Payments of sales commissions by Alliance to financial intermediaries in
connection with the sale of back-end load shares under Alliance's mutual fund
distribution system are capitalized as deferred sales commissions and amortized
over periods not exceeding five and one-half years, the periods of time during
which the deferred sales commission asset is expected to be recovered.
Contingent deferred sales charges ("CDSC") cash recoveries are recorded as
reductions of unamortized deferred sales commissions when received. The amount
recorded for the net deferred sales commission asset was $204.1 million at
September 30, 2005. Payments of sales commissions made to financial
intermediaries in connection with the sale of back-end load shares under
Alliance's mutual fund distribution system, net of CDSC received of $16.5
million and $26.1 million, totaled approximately $52.8 million and $31.9 million
during the nine months ended September 30, 2005 and 2004, respectively.

Alliance's management tests the deferred sales commission asset for
recoverability quarterly, or monthly when events or changes in circumstances
occur that could significantly increase the risk of impairment of the asset. As
of September 30, 2005, Alliance's management determined that the deferred sales
commission asset was not impaired. If Alliance's management determines in the
future that the deferred sales commission asset is not recoverable, an
impairment condition would exist and a loss would be measured as the amount by
which the recorded amount of the asset exceeds its estimated fair value.
Estimated fair value is determined using Alliance management's best estimate of
future cash flows discounted to a present value amount.

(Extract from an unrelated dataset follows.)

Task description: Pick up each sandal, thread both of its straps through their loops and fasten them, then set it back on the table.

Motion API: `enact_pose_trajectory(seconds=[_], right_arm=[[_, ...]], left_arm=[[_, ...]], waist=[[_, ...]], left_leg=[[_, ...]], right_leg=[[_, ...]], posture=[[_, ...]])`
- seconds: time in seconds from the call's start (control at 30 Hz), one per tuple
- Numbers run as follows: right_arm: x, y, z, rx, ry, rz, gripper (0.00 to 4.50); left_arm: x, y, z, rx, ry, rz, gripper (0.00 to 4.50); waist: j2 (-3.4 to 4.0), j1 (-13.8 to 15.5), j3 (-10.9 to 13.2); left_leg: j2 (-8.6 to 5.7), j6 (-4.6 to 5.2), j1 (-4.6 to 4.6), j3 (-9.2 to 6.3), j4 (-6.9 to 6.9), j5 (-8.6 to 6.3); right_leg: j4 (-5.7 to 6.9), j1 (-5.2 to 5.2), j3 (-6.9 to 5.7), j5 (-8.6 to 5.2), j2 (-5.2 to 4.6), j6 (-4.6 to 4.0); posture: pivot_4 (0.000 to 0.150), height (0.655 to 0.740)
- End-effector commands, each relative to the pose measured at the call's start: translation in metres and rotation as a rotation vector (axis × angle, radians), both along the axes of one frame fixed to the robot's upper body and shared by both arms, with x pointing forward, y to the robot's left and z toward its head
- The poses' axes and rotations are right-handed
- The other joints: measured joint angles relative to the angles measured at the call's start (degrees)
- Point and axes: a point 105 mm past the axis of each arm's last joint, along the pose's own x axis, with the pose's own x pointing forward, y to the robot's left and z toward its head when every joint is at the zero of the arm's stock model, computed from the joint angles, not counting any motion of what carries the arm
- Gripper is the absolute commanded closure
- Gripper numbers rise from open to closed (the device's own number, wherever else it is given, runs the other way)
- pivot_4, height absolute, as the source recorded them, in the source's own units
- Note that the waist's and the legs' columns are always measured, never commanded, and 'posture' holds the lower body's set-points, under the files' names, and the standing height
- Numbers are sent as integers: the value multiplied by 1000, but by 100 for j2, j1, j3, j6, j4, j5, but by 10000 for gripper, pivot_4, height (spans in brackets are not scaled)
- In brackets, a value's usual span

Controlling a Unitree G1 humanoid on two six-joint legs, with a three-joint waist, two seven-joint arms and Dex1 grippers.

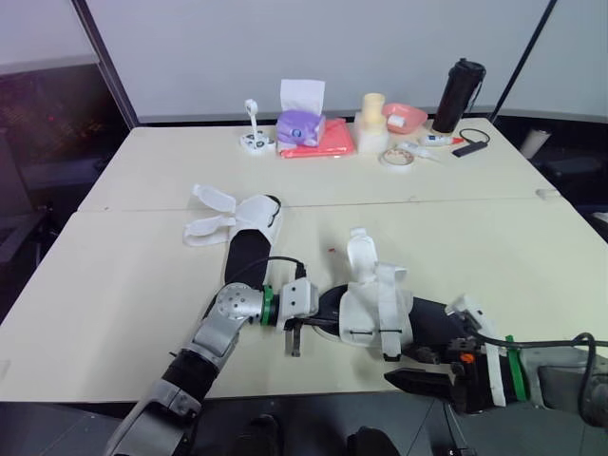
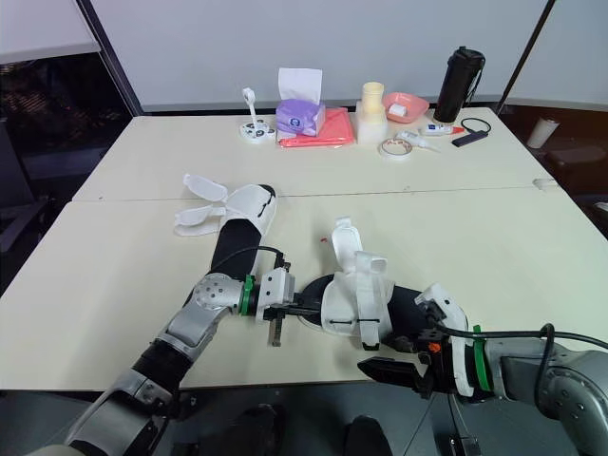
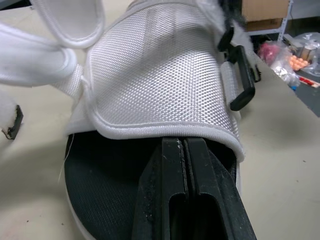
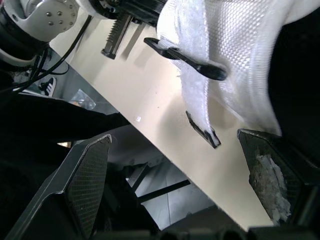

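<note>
Tabletop [image 1: 114, 285] sandal [image 1: 375, 304] lies against left pincer [image 1: 321, 324].

Head views: light is even and diffuse, coming from overhead. The counter [image 1: 133, 285] reads bright, and the near sandal [image 1: 375, 304] casts only a soft, short shadow on it. The area beyond the counter's left edge is dim.

Left wrist view: the white upper [image 3: 160, 75] is brightly lit and the insole [image 3: 105, 185] beneath it is shaded.

Right wrist view: the space below the counter edge is dark.

Head stereo cams look down over table [image 1: 142, 285]; wrist cams close on near sandal [image 1: 366, 309].
</note>
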Motion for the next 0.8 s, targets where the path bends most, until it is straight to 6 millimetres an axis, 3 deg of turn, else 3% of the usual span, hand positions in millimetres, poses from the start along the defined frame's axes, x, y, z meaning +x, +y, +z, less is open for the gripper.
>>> enact_pose_trajectory(seconds=[0.03, 0.07, 0.17, 0.37, 0.4, 0.53, 0.8], right_arm=[[7, 8, 3, 23, -32, 23, 1163], [8, 9, 4, 27, -32, 26, 1163], [11, 16, 6, 45, -45, 42, 9914], [16, 20, 6, 48, -49, 48, 41136], [15, 20, 6, 47, -48, 50, 44685], [4, 18, 4, 7, -36, 99, 44685], [-43, 16, 3, -134, -88, 365, 44685]], left_arm=[[-5, -2, -3, 13, 9, -23, 45000], [-5, -2, -3, 13, 9, -23, 45000], [-5, -1, -3, 13, 8, -21, 45000], [-5, 0, -4, 17, 11, -20, 45000], [-5, 0, -4, 17, 11, -19, 45000], [-5, -2, -4, 15, 12, -19, 45000], [-5, -2, -4, 17, 11, -20, 45000]], waist=[[1, -1, 0], [0, -1, 0], [0, -1, 0], [1, 1, 0], [1, 0, 0], [1, 8, 0], [0, 8, 1]], left_leg=[[0, 0, 0, 0, 0, 0], [0, 0, 0, 0, 0, 0], [0, 0, 0, 0, 0, 0], [-1, 0, -1, -2, -2, 0], [-1, 0, -1, -2, -2, 0], [-1, 0, -2, -2, -3, 0], [-2, 2, -3, 0, -1, -2]], right_leg=[[0, -1, 1, 0, 0, 0], [0, 0, 1, 0, 0, 0], [0, -1, 1, 0, 0, 0], [0, -3, 1, 0, 0, 0], [0, -3, 0, 0, 0, 0], [0, -4, 0, 0, 0, 0], [-3, -1, -2, -1, -2, 2]], posture=[[1500, 7400], [1500, 7400], [1500, 7400], [1500, 7400], [1500, 7400], [1500, 7400], [1500, 7400]])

                                     - 28 -



Equity markets increased by approximately 4% and 3%, respectively, during the
three months and nine months ended September 30, 2005, as measured by the change
in the Standard & Poor's 500 Stock Index. Fixed income markets decreased by
approximately 1% during both the three and nine months ended September 30, 2005,
as measured by the change in the Lehman Brothers' Aggregate Bond Index. The
redemption rate for domestic back-end load shares, adjusted for the closing of
certain funds in conjunction with Alliance's fund rationalization program, was
approximately 25.4% and 26.1% during the three and nine month periods ended
September 30, 2005, respectively. Declines in financial markets or higher
redemption levels, or both, as compared to the assumptions used to estimate
undiscounted future cash flows, could result in the impairment of the deferred
sales commission asset. Due to the volatility of the capital markets and changes
in redemption rates, Alliance's management is unable to predict whether or when
a future impairment of the deferred sales commission asset might occur. Any
impairment would reduce materially the recorded amount of the deferred sales
commission asset with a corresponding charge to earnings.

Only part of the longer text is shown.